Secure Contact
Whether it's for
IT consulting or
services like
Apscitu
Mail, you are about to contact me —
Duane Thresher, B.S., M.S., Ph.D.,
CEO of Apscitu Inc. — about entrusting some of your
most important and private information to me. You should have
some proof of who I am — authentication — before
doing so.
I also require some authentication of you; see the "Select
clients" note in the Legal Notes section of the
About Apscitu
Law page on the
Apscitu Law website.
Phone numbers provide no easy means of authentication (and
even for businesses should not be put on webpages, so I don't
include one here).
There are authentication methods you can use in email, but you
are contacting me because you don't know how to securely use
these and in general these methods are not very good.
(Authentication is the lesser-known half of email security,
the other well-known half being encryption, for which there
are very good methods; Apscitu Mail uses these.)

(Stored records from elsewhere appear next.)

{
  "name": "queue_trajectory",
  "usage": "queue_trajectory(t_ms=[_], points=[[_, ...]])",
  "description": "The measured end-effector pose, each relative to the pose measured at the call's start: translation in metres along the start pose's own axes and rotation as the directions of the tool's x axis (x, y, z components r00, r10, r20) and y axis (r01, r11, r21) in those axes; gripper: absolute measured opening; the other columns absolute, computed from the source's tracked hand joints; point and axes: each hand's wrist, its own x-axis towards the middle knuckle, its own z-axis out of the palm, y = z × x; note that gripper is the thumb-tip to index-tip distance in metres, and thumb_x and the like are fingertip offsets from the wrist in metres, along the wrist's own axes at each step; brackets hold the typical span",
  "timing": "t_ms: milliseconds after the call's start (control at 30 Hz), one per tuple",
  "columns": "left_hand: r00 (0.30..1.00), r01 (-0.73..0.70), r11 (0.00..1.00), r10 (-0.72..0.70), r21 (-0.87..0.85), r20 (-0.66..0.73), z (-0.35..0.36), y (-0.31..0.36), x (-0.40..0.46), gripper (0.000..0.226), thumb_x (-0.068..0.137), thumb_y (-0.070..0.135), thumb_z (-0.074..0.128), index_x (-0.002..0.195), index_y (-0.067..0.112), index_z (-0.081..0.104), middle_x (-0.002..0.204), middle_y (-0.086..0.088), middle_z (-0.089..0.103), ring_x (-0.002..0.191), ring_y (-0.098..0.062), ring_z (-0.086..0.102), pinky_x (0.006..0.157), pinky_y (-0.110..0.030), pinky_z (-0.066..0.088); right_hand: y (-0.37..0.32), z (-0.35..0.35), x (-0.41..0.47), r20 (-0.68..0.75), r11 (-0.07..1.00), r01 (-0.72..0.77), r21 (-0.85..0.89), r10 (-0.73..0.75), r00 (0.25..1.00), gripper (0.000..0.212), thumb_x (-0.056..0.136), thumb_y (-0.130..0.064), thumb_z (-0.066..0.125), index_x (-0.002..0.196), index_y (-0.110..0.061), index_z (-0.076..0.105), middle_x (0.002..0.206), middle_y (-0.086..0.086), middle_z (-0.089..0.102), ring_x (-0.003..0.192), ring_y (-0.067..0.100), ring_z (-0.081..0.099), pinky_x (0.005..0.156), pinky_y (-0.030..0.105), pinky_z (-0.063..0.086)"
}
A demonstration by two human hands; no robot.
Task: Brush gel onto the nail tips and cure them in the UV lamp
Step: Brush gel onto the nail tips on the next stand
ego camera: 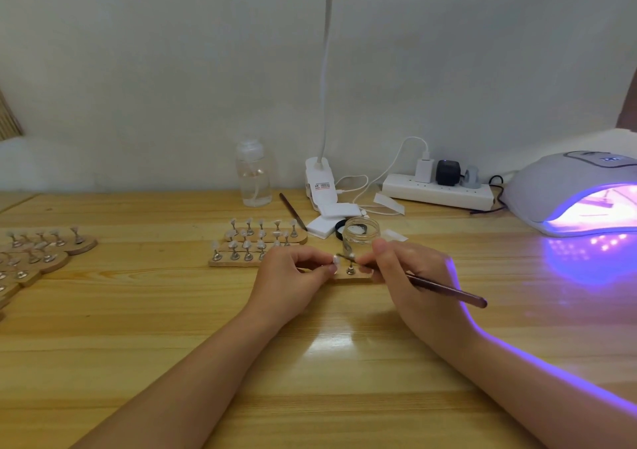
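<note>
My left hand [293, 276] pinches a small pale nail tip [334, 260] on its holder, just above a wooden strip [348, 275] that carries a metal stand. My right hand [410, 272] grips a thin dark brush [444, 289], whose tip reaches the nail tip. A small clear gel jar [360, 235] stands open right behind the hands, its black lid [341, 227] beside it. The UV lamp [572, 197] glows purple at the right edge, with something lying inside its opening.
Two wooden strips of nail tips on stands [258, 241] lie left of the jar, and more strips [38, 252] sit at the far left. A clear pump bottle [253, 176], a clip desk lamp [319, 183], a second brush [293, 210], white pads [327, 222] and a power strip [437, 191] line the back.
</note>
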Motion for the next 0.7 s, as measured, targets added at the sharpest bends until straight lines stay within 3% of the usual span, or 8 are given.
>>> queue_trajectory(t_ms=[167,300,433,567,700], points=[[1.0,-0.019,1.0,0.019,-0.005,0.003,0.0002,-0.0005,-0.0003,0.013,0.076,0.009,0.072,0.076,0.022,0.071,0.077,0.012,0.067,0.07,0.006,0.06,0.065,-0.003,0.043,-0.0017,0.0004,-0.002,0.045,0.993,-0.095,0.071,0.092,0.995,0.038,0.086,-0.053,0.046,0.066,-0.031,0.068,0.057,-0.014,0.065,0.055,0.0,0.062,0.056,0.012,0.046],[1.0,-0.02,1.0,0.02,-0.017,0.001,0.0002,-0.0007,0.0001,0.014,0.075,0.008,0.072,0.077,0.022,0.072,0.076,0.012,0.067,0.069,0.007,0.06,0.065,-0.003,0.043,-0.0019,-0.0001,0.0006,0.011,0.999,0.033,-0.041,-0.032,0.999,0.032,0.09,-0.041,0.046,0.079,-0.024,0.071,0.058,-0.026,0.057,0.061,-0.006,0.06,0.056,0.009,0.045],[0.999,-0.045,0.999,0.045,-0.018,0.004,0.0002,-0.0004,-0.0003,0.018,0.076,0.008,0.072,0.074,0.026,0.071,0.075,0.015,0.067,0.069,0.009,0.06,0.066,-0.004,0.044,-0.0018,-0.0006,-0.0029,0.041,0.995,-0.086,0.042,0.085,0.996,0.039,0.087,-0.056,0.046,0.068,-0.031,0.069,0.054,-0.018,0.063,0.055,-0.002,0.061,0.056,0.012,0.046],[0.999,-0.04,0.999,0.04,-0.023,0.0,0.0001,-0.0005,-0.0005,0.02,0.076,0.009,0.072,0.072,0.029,0.07,0.074,0.016,0.067,0.071,0.005,0.061,0.068,-0.006,0.046,-0.0024,-0.0003,-0.0003,-0.009,0.999,0.003,-0.04,-0.003,1.0,0.033,0.091,-0.043,0.047,0.076,-0.025,0.071,0.056,-0.028,0.058,0.061,-0.008,0.06,0.059,0.006,0.043],[0.999,-0.047,0.999,0.047,-0.018,0.006,-0.0002,-0.0008,-0.0009,0.019,0.075,0.009,0.072,0.072,0.028,0.07,0.074,0.015,0.067,0.071,0.004,0.061,0.067,-0.008,0.046,-0.0025,0.0001,-0.0013,0.037,0.997,-0.078,0.022,0.077,0.996,0.036,0.087,-0.052,0.045,0.067,-0.033,0.068,0.055,-0.022,0.062,0.055,-0.003,0.061,0.055,0.011,0.045]])
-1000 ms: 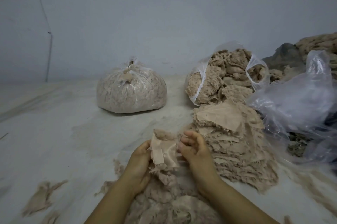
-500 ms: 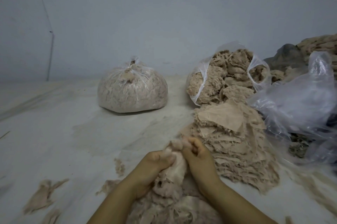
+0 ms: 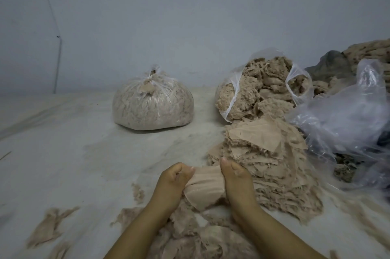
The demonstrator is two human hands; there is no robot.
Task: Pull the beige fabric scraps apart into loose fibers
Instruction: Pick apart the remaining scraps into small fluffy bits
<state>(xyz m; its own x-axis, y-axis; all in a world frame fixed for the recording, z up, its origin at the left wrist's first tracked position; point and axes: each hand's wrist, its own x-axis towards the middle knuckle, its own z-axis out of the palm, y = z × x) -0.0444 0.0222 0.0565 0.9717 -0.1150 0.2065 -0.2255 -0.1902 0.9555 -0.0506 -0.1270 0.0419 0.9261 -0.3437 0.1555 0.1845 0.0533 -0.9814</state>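
Two hands closed on one beige scrap [image 3: 203,187] — left hand [image 3: 173,182] pinching its left end, right hand [image 3: 236,180] gripping its right end, the cloth stretched taut between them above the loose fibre heap [image 3: 190,235]. Scrap's long axis runs left to right across the view, lower edge bellying toward the person. Likely risk: the weave looks intact, so a straight pull may only stretch it or slip it from the fingers rather than fray it; a sudden give could scatter fluff onto the floor [image 3: 84,163]. Stack of scraps [image 3: 274,163] sits just beside the right hand
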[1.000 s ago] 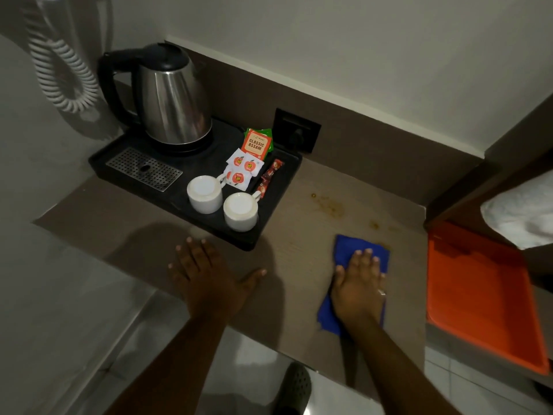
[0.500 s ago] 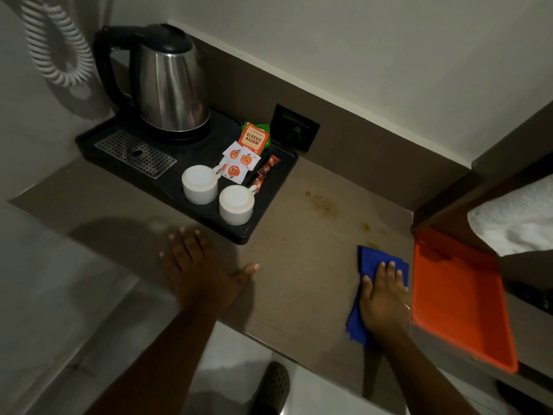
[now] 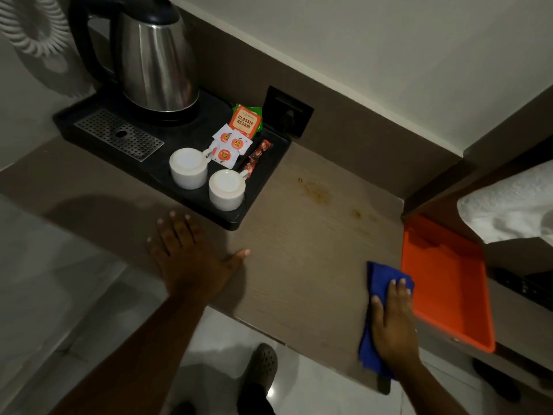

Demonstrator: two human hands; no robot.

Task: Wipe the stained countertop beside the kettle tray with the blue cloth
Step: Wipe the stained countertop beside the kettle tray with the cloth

So how do we do this first contact?
There are email address domains that are restricted in who can
get them — to get one you have to be authenticated. Two
of the most common are .edu and .gov. For example, to get a
.edu email address you would have to have attended a
university and to get a .gov email address you would have to
work in government.
I have a B.S. in Electrical Engineering and Computer Science
from
MIT
so have the email address
dr.duane.thresher@alum.mit.edu.
I also have a Ph.D. in supercomputing from
Columbia
University so have the email address
dr.duane.thresher@caa.columbia.edu.
So to authenticate me first email me at one of these
university email addresses.
To authenticate you, email me, at least the first time, from
your .edu or .gov account. If you have neither, you can email
me from your business (.com) or organization (.org) account,
preferably with a username that is your name, and I will do
some authenticating using that email address. Please, no
emails from yahoo.com, gmail.com, etc. Anyone can get one or
more of those email addresses without authentication and they
are immediately suspect.
Don't send any sensitive information yet, just whether you are
generally interested in consulting or Apscitu Mail (extended
consulting includes Apscitu Mail) and your phone
number.
I will email you back from dr.duane.thresher@apscitu.com,
which is an account on one of my ultra-secure Apscitu Mail
email servers, or call you, and provide my phone number and
proof of receiving your email, thus authenticating me. (Like
for emails from anyone, you should check your spam folder at
least once a day. Apscitu Mail doesn't need a spam
folder.)
Actually, I've set it up at the universities so that
dr.duane.thresher@alum.mit.edu and
dr.duane.thresher@caa.columbia.edu simply forward to one of my
ultra-secure Apscitu Mail email servers, which are far more
secure than the university email servers (e.g. see
The
Doomsday Microsoft Government Email Data Breach). In
fact, not only don't send any sensitive information via these
university email servers, but if you are uncomfortable even
having your name go through them, and are comfortable I've
authenticated myself, email me directly at
dr.duane.thresher@apscitu.com.
With this first contact made, we can decide how to proceed
from there, but to include phone calls and face-to-face
meetings, which is the foundation of both authentication and
custom service. Would you interact with your doctor or lawyer
— to whom you also entrust some of your most important
and private information — as just an online
entity?
As indicated in the introduction above, all information you
provide, including email address, phone number, and that you
contacted me at all, is strictly confidential. That is the
whole point of Apscitu, ultra-security, and privacy is a part
of security.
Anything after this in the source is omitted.